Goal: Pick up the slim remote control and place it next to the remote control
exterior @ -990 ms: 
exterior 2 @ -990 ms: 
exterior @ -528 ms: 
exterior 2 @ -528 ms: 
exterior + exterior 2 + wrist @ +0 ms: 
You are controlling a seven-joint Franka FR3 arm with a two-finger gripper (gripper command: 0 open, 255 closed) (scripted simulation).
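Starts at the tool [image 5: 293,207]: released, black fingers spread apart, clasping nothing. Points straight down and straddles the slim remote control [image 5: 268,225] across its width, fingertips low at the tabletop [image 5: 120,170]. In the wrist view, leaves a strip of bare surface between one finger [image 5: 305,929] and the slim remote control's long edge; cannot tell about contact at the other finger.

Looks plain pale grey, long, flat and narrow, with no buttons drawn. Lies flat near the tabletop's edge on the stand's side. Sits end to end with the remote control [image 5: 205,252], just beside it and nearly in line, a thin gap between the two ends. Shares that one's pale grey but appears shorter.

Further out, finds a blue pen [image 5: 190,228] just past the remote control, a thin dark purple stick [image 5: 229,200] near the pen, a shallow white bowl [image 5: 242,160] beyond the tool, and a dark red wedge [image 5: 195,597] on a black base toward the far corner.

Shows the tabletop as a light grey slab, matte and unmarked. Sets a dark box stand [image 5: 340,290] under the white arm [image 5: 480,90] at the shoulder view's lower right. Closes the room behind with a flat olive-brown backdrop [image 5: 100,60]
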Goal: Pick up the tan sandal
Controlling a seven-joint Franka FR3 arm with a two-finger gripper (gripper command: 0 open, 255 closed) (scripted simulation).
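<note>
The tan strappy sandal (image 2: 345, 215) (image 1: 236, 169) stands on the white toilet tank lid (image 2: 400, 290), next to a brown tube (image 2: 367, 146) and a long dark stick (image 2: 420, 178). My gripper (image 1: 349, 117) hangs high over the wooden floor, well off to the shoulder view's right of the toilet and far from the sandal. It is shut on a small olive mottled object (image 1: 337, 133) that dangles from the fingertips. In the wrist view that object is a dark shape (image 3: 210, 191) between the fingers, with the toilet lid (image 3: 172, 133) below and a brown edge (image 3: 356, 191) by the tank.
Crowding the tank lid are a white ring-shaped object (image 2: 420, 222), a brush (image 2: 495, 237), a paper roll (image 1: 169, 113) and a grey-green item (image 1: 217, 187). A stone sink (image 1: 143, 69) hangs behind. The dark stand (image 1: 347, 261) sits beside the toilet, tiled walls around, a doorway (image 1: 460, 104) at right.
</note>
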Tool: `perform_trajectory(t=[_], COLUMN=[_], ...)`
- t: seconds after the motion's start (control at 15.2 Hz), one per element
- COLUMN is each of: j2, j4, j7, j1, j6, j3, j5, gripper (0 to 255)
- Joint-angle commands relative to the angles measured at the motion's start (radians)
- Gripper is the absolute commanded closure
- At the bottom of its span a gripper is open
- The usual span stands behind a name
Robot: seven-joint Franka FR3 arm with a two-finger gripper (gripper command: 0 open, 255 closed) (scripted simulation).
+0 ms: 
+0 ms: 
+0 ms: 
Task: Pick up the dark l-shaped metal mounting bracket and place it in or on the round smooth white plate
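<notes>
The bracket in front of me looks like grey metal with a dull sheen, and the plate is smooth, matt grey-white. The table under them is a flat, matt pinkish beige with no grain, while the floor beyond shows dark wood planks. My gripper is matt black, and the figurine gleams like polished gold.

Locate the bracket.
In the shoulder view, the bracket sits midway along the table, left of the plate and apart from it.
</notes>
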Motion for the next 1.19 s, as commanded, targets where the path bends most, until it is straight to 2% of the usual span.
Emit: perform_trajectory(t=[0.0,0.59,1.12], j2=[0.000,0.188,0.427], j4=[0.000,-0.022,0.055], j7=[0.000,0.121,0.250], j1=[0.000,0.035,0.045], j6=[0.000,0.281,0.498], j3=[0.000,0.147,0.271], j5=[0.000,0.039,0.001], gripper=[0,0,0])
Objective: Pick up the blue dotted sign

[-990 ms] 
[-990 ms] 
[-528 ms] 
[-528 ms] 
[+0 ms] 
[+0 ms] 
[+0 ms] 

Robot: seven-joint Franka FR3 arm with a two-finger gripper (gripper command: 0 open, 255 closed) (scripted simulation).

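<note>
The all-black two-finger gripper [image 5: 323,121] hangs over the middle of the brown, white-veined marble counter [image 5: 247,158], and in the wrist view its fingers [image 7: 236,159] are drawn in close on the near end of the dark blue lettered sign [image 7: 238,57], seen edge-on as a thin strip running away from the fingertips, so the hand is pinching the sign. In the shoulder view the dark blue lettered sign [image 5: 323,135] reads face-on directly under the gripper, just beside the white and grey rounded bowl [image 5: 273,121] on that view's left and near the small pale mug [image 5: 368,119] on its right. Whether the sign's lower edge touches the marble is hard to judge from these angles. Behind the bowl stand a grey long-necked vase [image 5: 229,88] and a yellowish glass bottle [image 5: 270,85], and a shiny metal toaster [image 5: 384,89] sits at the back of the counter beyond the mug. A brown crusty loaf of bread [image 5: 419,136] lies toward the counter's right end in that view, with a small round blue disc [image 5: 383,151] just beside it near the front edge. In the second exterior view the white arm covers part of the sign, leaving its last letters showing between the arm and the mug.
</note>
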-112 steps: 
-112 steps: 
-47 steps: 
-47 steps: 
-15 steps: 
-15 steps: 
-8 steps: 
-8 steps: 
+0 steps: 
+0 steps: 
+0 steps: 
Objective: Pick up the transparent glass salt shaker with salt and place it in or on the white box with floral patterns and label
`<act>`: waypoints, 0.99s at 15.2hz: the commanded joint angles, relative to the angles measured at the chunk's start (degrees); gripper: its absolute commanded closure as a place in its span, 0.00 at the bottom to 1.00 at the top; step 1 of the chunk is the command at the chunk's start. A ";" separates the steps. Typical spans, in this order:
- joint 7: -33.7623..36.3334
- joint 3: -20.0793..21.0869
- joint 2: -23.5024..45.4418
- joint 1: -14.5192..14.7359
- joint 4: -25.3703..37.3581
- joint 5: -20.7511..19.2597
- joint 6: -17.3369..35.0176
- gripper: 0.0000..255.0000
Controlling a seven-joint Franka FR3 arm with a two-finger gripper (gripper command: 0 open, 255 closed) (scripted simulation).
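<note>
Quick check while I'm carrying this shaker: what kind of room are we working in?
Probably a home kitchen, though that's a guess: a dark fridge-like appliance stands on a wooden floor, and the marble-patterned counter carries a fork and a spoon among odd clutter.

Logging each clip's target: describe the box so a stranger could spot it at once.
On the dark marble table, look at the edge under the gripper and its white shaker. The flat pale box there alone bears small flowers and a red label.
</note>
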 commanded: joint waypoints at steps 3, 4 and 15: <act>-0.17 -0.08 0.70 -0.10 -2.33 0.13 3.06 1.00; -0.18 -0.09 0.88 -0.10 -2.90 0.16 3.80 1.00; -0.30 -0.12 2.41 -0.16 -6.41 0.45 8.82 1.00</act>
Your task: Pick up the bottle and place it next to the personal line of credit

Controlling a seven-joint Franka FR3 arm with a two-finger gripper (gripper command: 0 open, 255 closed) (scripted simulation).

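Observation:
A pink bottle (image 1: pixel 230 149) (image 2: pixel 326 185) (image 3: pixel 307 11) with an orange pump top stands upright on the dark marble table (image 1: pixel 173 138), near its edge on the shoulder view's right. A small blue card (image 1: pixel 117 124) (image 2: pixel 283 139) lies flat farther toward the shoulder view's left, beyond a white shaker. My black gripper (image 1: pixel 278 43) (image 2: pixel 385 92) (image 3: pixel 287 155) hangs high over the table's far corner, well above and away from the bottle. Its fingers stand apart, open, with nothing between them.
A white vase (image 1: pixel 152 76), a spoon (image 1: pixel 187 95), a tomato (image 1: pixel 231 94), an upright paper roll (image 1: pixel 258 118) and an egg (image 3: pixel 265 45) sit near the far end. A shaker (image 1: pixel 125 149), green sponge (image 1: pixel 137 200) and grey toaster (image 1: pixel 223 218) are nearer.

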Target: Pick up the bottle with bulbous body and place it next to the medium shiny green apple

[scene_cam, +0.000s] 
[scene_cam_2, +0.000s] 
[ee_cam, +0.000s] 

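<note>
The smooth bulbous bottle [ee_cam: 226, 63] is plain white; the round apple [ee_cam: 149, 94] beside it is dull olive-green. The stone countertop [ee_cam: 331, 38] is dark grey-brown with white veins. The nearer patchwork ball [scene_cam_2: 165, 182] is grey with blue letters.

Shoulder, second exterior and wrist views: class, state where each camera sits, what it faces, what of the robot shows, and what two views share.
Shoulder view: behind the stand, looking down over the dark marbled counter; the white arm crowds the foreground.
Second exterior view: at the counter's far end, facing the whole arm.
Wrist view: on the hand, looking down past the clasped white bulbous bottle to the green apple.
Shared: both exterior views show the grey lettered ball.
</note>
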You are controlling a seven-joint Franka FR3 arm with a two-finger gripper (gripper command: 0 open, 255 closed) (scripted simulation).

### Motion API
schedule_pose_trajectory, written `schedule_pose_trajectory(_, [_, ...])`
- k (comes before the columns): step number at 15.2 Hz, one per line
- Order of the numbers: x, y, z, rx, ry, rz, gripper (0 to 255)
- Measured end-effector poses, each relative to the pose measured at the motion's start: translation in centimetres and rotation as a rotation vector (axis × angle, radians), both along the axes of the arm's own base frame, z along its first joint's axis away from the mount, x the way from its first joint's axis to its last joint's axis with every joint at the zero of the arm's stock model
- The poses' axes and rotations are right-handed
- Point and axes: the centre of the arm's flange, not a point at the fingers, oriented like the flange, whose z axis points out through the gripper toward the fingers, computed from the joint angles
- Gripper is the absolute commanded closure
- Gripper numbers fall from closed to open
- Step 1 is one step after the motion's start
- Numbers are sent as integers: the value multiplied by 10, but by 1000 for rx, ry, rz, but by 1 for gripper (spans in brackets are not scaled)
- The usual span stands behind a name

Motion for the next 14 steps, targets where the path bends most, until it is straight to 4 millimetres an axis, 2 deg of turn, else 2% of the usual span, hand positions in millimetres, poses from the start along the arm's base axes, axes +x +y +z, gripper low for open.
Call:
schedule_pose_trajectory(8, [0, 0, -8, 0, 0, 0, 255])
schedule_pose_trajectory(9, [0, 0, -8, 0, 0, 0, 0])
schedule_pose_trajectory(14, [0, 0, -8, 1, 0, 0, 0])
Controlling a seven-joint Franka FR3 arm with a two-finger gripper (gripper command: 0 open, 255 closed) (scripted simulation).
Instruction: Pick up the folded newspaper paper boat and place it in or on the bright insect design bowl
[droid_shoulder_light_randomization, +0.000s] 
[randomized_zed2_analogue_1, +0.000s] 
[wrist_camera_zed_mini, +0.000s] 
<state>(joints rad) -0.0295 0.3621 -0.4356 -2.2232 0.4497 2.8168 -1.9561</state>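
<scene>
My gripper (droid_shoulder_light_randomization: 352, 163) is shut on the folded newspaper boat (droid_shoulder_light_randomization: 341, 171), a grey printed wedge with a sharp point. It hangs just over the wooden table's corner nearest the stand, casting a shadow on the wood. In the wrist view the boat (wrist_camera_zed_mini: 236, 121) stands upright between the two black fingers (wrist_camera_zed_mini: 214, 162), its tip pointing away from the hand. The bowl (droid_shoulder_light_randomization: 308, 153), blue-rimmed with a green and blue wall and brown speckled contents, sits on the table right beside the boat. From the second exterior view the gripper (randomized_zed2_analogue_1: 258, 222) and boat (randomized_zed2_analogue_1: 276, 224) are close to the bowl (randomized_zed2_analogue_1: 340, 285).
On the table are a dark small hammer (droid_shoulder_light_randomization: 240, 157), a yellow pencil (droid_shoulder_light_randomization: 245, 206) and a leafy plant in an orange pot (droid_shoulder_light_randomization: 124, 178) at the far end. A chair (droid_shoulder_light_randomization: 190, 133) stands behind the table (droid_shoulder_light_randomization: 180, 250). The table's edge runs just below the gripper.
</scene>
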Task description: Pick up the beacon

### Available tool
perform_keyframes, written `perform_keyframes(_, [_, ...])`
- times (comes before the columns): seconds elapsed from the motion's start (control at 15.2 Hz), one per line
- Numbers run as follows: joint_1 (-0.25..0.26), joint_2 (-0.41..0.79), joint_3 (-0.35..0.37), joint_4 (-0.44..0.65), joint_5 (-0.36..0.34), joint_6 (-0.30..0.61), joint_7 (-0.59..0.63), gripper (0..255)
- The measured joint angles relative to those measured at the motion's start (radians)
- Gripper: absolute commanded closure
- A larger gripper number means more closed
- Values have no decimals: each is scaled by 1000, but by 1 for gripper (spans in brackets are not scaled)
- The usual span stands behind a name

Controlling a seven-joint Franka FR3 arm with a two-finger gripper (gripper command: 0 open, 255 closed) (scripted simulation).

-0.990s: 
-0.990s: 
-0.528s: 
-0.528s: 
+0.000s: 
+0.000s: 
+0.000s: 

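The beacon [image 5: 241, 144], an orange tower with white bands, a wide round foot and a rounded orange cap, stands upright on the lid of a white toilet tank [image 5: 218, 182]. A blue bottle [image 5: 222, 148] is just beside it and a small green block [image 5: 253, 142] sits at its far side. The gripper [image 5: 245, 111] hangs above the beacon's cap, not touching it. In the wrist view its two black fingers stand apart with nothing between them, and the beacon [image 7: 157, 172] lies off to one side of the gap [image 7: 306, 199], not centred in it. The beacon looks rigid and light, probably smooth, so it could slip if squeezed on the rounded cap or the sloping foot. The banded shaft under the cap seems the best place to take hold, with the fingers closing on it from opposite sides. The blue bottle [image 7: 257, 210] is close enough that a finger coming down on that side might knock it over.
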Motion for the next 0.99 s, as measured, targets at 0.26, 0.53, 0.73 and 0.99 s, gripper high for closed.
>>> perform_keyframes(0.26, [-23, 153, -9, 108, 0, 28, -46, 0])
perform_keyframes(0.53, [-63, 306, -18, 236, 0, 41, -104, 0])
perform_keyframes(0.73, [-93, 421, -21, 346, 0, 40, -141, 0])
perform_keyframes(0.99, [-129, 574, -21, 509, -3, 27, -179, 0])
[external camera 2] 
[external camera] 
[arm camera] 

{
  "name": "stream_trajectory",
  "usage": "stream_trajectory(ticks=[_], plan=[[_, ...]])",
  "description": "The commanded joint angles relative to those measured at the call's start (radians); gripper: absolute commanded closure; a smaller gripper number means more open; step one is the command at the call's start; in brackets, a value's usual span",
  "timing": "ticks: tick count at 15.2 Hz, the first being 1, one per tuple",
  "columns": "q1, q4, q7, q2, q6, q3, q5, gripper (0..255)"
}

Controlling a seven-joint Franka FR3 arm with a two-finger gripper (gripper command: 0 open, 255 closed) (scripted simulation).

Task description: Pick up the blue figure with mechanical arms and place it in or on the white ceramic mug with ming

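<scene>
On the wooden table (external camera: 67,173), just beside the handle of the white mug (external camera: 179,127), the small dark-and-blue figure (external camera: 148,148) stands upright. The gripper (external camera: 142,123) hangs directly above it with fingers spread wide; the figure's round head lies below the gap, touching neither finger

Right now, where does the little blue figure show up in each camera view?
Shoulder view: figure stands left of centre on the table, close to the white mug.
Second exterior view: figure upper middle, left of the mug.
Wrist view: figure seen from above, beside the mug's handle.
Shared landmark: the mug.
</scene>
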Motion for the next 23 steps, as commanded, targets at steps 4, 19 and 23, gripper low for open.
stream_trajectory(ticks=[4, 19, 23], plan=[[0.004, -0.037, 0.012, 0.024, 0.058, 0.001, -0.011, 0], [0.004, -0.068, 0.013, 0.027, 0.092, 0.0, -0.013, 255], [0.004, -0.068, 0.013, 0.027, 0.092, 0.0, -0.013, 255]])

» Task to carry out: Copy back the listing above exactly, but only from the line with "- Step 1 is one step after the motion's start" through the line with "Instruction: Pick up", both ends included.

» Answer area:
- Step 1 is one step after the motion's start
- Numbers are sent as integers: the value multiplied by 10, but by 1000 for rx, ry, rz, but by 1 for gripper (spans in brackets are not scaled)
- The usual span stands behind a name

Motion for the next 14 steps, targets where the path bends most, until it is straight to 4 millimetres an axis, 2 deg of turn, else 2% of the usual span, hand positions in millimetres, poses from the start along the arm's base axes, axes +x +y +z, gripper low for open.
Call:
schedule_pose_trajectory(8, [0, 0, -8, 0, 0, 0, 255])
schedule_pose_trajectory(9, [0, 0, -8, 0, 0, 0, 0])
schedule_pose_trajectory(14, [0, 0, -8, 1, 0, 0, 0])
Controlling a seven-joint Franka FR3 arm with a two-finger gripper (gripper command: 0 open, 255 closed) (scripted simulation).
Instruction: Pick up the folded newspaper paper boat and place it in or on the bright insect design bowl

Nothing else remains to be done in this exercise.